[DATASET EXTRACT Boundary: Start]

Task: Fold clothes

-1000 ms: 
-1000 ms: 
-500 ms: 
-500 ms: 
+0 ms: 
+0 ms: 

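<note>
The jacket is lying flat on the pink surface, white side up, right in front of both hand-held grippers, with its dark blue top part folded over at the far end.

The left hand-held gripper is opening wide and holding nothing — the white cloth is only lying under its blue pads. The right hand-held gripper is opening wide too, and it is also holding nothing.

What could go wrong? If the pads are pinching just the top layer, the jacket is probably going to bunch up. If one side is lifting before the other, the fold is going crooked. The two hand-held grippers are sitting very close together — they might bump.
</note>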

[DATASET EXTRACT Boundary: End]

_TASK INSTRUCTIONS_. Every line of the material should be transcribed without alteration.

_EXERCISE RESULT_.
Task: Fold clothes

-1000 ms: 
-1000 ms: 
-500 ms: 
-500 ms: 
+0 ms: 
+0 ms: 

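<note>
The jacket is lying flat on the pink surface, white side up, right in front of both hand-held grippers, with its dark blue top part folded over at the far end.

The left hand-held gripper is opening wide and holding nothing — the white cloth is only lying under its blue pads. The right hand-held gripper is opening wide too, and it is also holding nothing.

What could go wrong? If the pads are pinching just the top layer, the jacket is probably going to bunch up. If one side is lifting before the other, the fold is going crooked. The two hand-held grippers are sitting very close together — they might bump.
</note>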

No additional work remains on the exercise.